Only a slice of the listing below is wanted. Retype the lines from the one containing "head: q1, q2" through the one containing "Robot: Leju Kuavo", exactly, both ends included.
◆ ◆ ◆
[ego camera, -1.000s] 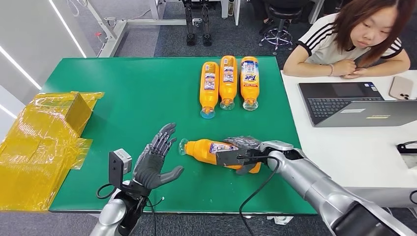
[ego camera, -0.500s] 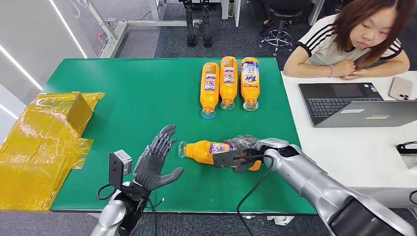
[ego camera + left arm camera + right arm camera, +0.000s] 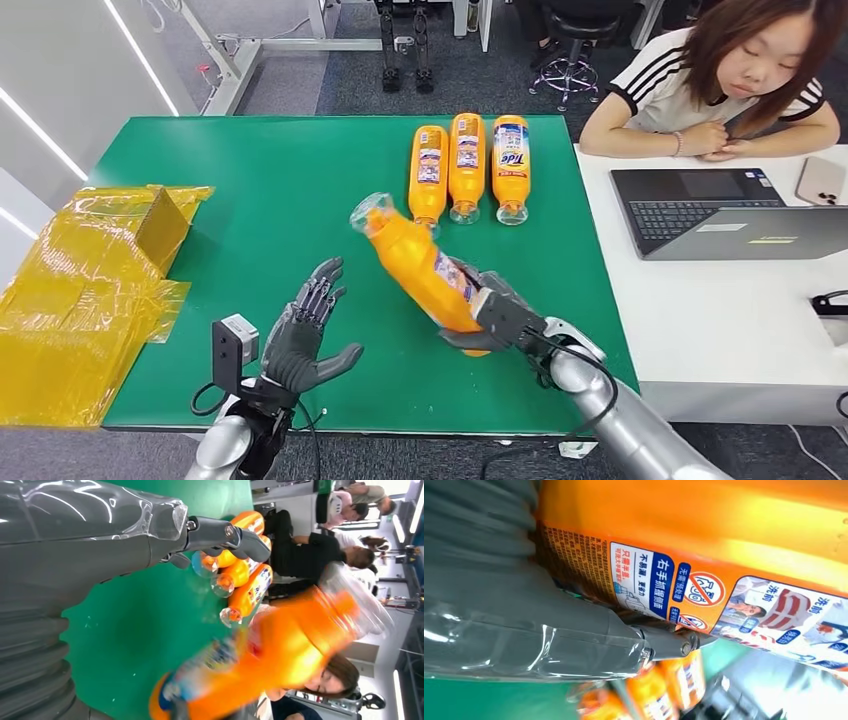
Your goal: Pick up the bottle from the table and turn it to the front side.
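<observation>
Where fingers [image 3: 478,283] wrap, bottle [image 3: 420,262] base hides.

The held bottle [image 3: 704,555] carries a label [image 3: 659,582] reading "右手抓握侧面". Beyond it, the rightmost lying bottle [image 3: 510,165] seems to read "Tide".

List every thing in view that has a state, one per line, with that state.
held bottle: lifted off the table, tilted, clear cap end up and away from the robot
right hand: grips the held bottle's lower end
left hand: holds nothing, fingers spread
three bottles: lying side by side on the green table, caps toward the robot
laptop: open
</observation>
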### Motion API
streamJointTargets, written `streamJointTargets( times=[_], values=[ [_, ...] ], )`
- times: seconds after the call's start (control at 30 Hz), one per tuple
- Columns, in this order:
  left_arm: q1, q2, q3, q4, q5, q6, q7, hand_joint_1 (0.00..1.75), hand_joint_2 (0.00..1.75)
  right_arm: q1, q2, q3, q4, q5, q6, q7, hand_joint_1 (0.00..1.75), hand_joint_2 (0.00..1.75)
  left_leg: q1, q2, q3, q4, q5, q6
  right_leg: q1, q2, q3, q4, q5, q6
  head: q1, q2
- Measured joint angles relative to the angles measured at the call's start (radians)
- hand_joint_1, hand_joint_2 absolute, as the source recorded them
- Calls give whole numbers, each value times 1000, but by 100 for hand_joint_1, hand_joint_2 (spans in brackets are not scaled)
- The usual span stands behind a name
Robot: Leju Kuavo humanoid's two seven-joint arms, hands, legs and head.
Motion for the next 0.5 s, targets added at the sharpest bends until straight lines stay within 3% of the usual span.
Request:
streamJointTargets(
  times=[0.27, 0.5],
  values=[
    [15, -9, 37, 0, -26, 9, 2, 0, 175, 248, 85, -283, -179, 28, -135, -30, 175, 175, 0, 0, -1, 0, -1, 1, 0, 0, -1, 0, -1, 0, 0, 0],
    [-21, -18, 42, 17, -66, -56, 10, 0, 175, 325, 157, -385, -243, 74, -139, -50, 175, 175, 0, 2, -1, 0, 0, 0, 0, 1, -2, 0, 0, -1, 0, 0]
  ],
)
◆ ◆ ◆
Response box
  head: q1, q2
- Measured joint angles relative to the angles measured at the call's start (radians)
- hand_joint_1, hand_joint_2 absolute, as the source recorded them
- Calls give whole numbers, each value times 1000, but by 100 for hand_joint_1, hand_joint_2 (spans in brackets are not scaled)
- The usual span stands behind a name
Robot: Leju Kuavo humanoid's two seven-joint arms, hands, legs and head.

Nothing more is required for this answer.